New style, new approach
by Sapphire (December 12, 2005)
I installed a new template for this site today, which I hope looks a little more professional, and easier to read. This change actually goes with some thinking I did over the weekend.
I’ve decided to branch out from affiliate marketing and ad networking. I’m not exactly sure what I’ll be doing, so there’s not much I can really tell you just yet. I’ve just come to realize recently that:
SEO should be spelled BS. Does it really make sense that we all sit around submitting our little sites to little directories and putting our little links and little forums that no one but other webmasters ever sees? The standard answer is, of course it does, because the Googlebot sees them, too! Right? Wrong. The bottom line is, for 97% of us, Google is never going to bring enough visitors with open wallets to keep us up to date on house payments. So we build sites, we build linkage, we try to keep up with Google’s whims from one dance to the next, and then we hope that #1 place in the SERPs will actually translate into paying traffic.
That’s an awful lot of crap for 5-20% commission sales.
I’ve been reading lately about how blogs don’t need SEO, and it’s true. I didn’t SEO that content blog I started a while back, for a hobby, on a topic I thought no one else on earth cared about (the blog I’ve called my “B-2 Bomber” in previous entries). To this day, I’m not sure where that first link came from - some webmaster heard about the site somehow and linked to it on her blog, and from there it grew.
There’s a simple reason why blogs work better than SEO - they’re community linking.
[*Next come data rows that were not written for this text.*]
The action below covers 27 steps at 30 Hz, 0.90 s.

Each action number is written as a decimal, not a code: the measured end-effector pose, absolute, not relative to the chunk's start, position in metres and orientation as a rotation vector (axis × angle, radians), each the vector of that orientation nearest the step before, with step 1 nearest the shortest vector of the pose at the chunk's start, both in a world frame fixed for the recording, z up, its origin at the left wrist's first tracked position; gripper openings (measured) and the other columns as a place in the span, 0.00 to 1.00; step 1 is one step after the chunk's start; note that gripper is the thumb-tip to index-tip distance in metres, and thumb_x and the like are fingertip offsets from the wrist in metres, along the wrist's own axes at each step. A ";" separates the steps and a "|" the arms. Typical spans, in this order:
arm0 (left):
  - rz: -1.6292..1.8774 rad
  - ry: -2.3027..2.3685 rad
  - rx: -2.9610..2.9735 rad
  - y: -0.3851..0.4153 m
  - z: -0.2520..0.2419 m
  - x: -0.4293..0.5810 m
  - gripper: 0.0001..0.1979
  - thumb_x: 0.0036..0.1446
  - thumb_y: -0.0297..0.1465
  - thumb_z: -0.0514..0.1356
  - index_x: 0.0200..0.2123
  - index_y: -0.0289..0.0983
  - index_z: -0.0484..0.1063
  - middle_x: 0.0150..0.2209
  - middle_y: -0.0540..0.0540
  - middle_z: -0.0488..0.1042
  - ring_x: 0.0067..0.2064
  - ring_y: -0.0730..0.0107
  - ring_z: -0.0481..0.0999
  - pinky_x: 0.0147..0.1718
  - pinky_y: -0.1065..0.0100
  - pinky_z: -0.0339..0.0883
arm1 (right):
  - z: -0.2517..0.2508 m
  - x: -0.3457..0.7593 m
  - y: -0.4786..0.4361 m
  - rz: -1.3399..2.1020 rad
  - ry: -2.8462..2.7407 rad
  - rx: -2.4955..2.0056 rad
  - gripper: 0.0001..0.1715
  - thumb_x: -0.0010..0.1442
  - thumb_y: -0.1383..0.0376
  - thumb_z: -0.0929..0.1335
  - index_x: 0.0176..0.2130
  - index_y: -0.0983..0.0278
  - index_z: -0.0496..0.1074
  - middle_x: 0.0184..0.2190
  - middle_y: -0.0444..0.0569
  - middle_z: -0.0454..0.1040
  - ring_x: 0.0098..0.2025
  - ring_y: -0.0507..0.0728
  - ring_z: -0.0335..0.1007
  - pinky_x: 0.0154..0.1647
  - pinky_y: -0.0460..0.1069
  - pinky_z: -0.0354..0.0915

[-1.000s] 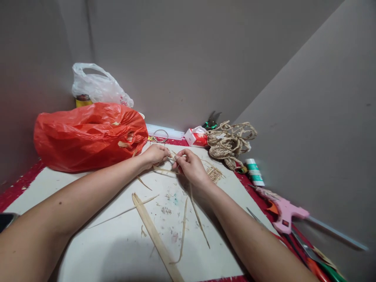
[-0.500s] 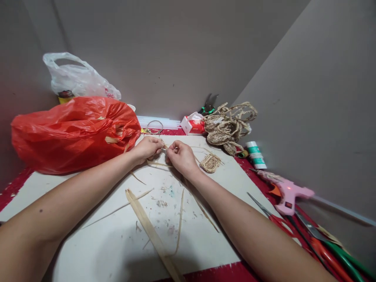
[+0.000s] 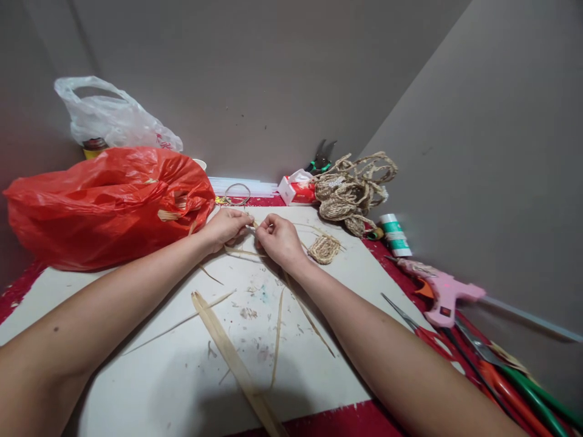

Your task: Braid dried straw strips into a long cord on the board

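Close together over the far part of the white board point(image 3: 173, 331), both my hands pinch a thin straw-coloured fibre strip point(image 3: 254, 224). My left hand point(image 3: 229, 228) has its fingertips closed on it from the left. Just beside it, my right hand point(image 3: 279, 240) is closed on the strip, with part of it hidden behind the fingers. Strip ends trail from under both hands onto the board. To the right of my right hand lies a small woven oval coil point(image 3: 323, 249). A wide flat dried strip point(image 3: 228, 346) and narrower strips point(image 3: 277, 340) lie nearer me.
A red plastic bag point(image 3: 104, 209) stands left, a white bag point(image 3: 113, 115) behind it. Braided rope point(image 3: 348, 197), a red-and-white box point(image 3: 297, 188) and pliers point(image 3: 321, 159) are at the back. A thread roll point(image 3: 395, 235), pink glue gun point(image 3: 449, 293) and scissors point(image 3: 414, 325) line the right side.
My hands stay nearly in place, fingers shifting slightly, and the strip between them now shows straighter. The whole view has moved a little; the other things lie as before.
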<state>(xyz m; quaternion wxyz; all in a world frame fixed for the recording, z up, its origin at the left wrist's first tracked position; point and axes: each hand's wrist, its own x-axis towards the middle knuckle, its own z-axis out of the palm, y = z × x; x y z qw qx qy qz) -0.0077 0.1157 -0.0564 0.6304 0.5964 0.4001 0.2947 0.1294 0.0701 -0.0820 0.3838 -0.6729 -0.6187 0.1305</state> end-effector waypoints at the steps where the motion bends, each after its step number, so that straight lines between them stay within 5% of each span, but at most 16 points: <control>1: 0.682 0.926 1.364 0.116 -0.058 -0.007 0.14 0.55 0.29 0.55 0.18 0.35 0.60 0.12 0.56 0.54 0.12 0.86 0.47 0.12 0.75 0.38 | -0.082 0.130 0.070 0.328 -1.580 -1.718 0.04 0.49 0.66 0.62 0.24 0.62 0.62 0.19 0.44 0.69 0.22 0.52 0.62 0.24 0.45 0.56; 9: 0.701 0.939 1.362 0.118 -0.063 -0.005 0.13 0.54 0.24 0.53 0.18 0.35 0.61 0.11 0.57 0.54 0.11 0.86 0.48 0.12 0.74 0.38 | -0.082 0.128 0.069 0.340 -1.606 -1.738 0.04 0.50 0.65 0.63 0.25 0.62 0.65 0.19 0.44 0.70 0.23 0.52 0.63 0.25 0.45 0.56; 14: 0.708 0.950 1.388 0.116 -0.062 -0.005 0.15 0.54 0.24 0.54 0.16 0.35 0.59 0.10 0.57 0.53 0.11 0.86 0.49 0.13 0.74 0.38 | -0.069 0.135 0.066 0.257 -1.610 -1.689 0.15 0.55 0.58 0.62 0.24 0.63 0.68 0.20 0.46 0.70 0.24 0.53 0.64 0.27 0.46 0.58; 22: 0.695 0.944 1.373 0.117 -0.060 -0.005 0.13 0.55 0.24 0.55 0.18 0.35 0.61 0.11 0.57 0.54 0.11 0.86 0.49 0.13 0.74 0.37 | -0.059 0.148 0.069 -0.036 -1.840 -1.683 0.17 0.54 0.64 0.66 0.44 0.64 0.75 0.41 0.52 0.76 0.44 0.60 0.67 0.46 0.52 0.60; 27: 0.680 0.947 1.384 0.116 -0.059 -0.005 0.13 0.55 0.23 0.53 0.19 0.34 0.62 0.11 0.57 0.53 0.11 0.86 0.48 0.13 0.74 0.37 | -0.064 0.145 0.071 0.014 -2.000 -1.759 0.16 0.58 0.61 0.64 0.43 0.62 0.76 0.37 0.53 0.77 0.40 0.60 0.70 0.42 0.52 0.59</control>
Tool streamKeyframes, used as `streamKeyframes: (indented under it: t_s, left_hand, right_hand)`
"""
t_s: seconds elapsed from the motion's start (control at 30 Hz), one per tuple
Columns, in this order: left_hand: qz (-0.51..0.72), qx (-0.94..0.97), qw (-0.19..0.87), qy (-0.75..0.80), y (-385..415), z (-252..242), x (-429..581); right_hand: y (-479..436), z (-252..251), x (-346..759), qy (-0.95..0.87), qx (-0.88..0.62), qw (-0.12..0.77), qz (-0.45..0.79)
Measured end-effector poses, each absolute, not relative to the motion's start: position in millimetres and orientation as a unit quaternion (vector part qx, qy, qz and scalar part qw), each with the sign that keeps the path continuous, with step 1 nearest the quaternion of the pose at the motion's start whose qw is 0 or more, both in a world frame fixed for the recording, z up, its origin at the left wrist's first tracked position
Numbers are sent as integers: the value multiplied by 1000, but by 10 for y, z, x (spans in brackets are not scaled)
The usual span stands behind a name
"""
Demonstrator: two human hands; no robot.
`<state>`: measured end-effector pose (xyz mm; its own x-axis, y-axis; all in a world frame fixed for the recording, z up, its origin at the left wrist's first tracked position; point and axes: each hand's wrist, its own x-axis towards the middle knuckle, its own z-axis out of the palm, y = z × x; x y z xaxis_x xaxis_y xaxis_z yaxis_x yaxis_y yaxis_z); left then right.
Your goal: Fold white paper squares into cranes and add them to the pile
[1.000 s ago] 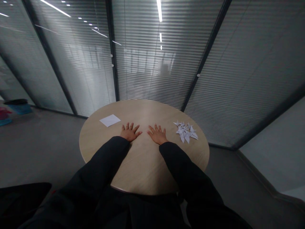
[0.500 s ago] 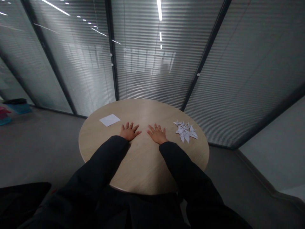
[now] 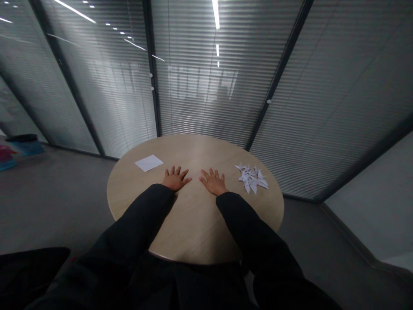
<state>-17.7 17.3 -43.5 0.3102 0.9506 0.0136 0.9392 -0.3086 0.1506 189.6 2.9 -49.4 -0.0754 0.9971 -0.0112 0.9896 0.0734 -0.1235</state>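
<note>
My left hand (image 3: pixel 176 179) lies flat on the round wooden table (image 3: pixel 193 228), palm down with its fingers spread. Beside it, a short gap away, my right hand (image 3: pixel 213 182) rests the same way, open and holding nothing. Beyond my left hand, towards the table's left edge, is a white sheet of paper (image 3: pixel 149 163). To the right of my right hand, and apart from it, sits a pile of several folded white paper cranes (image 3: pixel 252 177).
A glass partition with blinds (image 3: pixel 206 107) stands right behind the table. On the floor at the far left are a blue bin with a dark rim (image 3: pixel 29 146) and a pink and blue object (image 3: pixel 6 158). Something black (image 3: pixel 32 271) is at the lower left.
</note>
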Motion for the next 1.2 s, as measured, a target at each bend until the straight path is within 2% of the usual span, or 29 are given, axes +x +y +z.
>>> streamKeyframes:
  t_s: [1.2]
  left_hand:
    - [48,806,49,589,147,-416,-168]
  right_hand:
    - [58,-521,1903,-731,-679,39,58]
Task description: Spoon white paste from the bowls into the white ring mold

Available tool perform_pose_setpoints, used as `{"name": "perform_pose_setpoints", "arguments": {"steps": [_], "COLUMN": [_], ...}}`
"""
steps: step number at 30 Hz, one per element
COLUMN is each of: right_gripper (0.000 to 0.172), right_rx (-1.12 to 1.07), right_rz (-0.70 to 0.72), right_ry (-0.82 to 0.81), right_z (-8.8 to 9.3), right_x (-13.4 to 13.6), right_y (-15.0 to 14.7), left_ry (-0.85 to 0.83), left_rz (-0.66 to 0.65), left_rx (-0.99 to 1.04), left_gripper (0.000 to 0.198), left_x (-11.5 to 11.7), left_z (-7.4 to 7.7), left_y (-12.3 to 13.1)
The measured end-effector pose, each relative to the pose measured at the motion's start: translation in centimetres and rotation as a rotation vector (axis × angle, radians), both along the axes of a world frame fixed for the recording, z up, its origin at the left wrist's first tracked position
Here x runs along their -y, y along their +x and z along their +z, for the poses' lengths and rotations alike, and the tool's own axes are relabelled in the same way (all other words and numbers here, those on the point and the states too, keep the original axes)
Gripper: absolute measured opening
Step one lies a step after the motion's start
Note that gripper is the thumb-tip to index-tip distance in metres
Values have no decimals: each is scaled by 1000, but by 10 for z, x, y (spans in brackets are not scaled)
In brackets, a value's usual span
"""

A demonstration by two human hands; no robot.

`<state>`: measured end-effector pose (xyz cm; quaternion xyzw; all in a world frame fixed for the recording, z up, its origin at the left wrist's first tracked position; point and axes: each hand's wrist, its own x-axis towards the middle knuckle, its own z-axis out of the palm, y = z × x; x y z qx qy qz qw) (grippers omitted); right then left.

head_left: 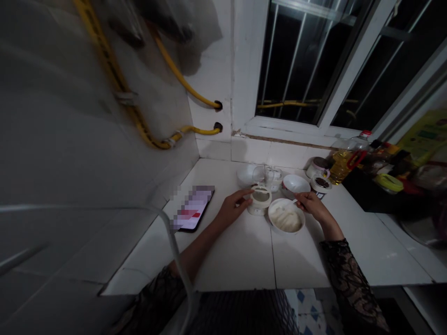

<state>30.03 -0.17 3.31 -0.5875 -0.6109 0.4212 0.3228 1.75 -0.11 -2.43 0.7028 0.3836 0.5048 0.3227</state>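
Observation:
My left hand point(234, 205) grips the left side of a small clear jar point(258, 210) with a whitish rim, fingertips at its upper edge. Pinched in my right hand point(311, 204) is a white spoon point(292, 202), its far end in a white bowl point(274, 225). A pale, whitish powder or paste point(288, 220) lies in that bowl; which of the two I cannot tell. Just behind stands another white bowl point(296, 185) with a red mark outside. Clear containers point(273, 177) stand behind the jar.
A lit phone point(193, 209) lies left on the white tiled counter point(237, 265). At the right are a dark-filled jar point(320, 184), a brown-lidded jar point(317, 166), an oil bottle point(340, 165) and a black box point(363, 195) of bottles. Yellow hoses point(139, 121) run along the left wall.

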Motion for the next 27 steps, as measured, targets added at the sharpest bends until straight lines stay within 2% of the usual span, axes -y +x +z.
{"name": "perform_pose_setpoints", "arguments": {"steps": [9,16,19,23,25,27], "right_gripper": [47,51,54,52,49,48], "right_rx": [-99,-119,-17,276,485,660], "right_rz": [-73,-174,-189,-185,-84,44], "right_ry": [-25,92,303,719,890,993], "right_z": [2,5,6,3,2,1], "right_x": [1,-5,-1,9,14,17], "right_y": [-4,-23,-35,-52,-59,-63], "left_ry": [15,3,2,8,5,5], "left_rz": [13,5,5,1,-2,-6], "left_rx": [1,-3,-7,-2,2,6], "left_gripper": [34,34,33,33,33,33], "left_x": [-2,-1,-1,-1,-2,-2], "left_z": [-5,-1,-1,-2,-2,-2], "left_y": [0,0,0,0,0,0]}}
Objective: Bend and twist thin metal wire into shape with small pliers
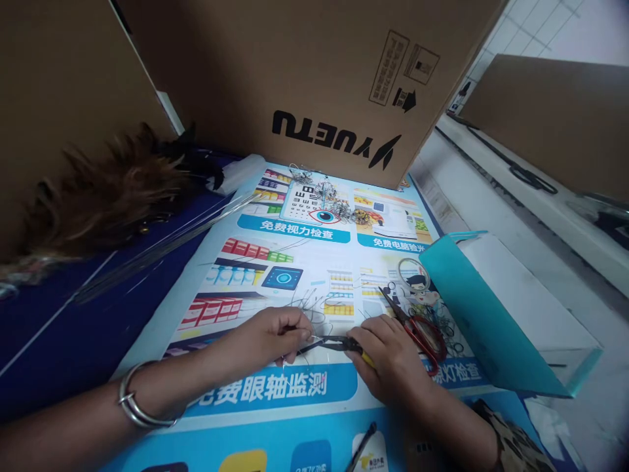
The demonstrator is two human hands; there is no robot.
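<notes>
My left hand [285,334] pinches a thin wire and a dark slender piece in the middle of the printed sheet [314,262]. My right hand [390,354] is wrapped round pliers [339,343] with a yellow handle, their jaws pointing left and meeting the wire at my left fingertips. Loose thin wires [319,305] spread just beyond my hands. Red-handled scissors [426,334] lie to the right of my right hand, beside a pile of small metal rings and wire bits [445,324].
A large cardboard box [295,72] stands at the back. Tangled wire clumps [339,203] lie before it. Brown feathers [108,190] and long straight wires [177,239] are at left. An open teal box [491,314] sits at right; black scissors [528,176] rest on a ledge.
</notes>
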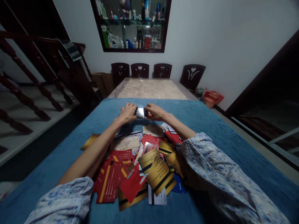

You have these communities of like-minded people online, and links are the roads they build to each other. I’m not saying blogs themselves are the way of the future, but I do think the level of interactivity they represent is the next generation. Instead of just using search engines, more and more people are finding online communities and looking there for sites. Look at LiveJournal, where people routinely post in their journals, “Anyone know a good movie rating site for parents?” or similar, and a bunch of people respond with suggestions. That beats the hell out of going through 12 pages of Yahoo for yourself, doesn’t it?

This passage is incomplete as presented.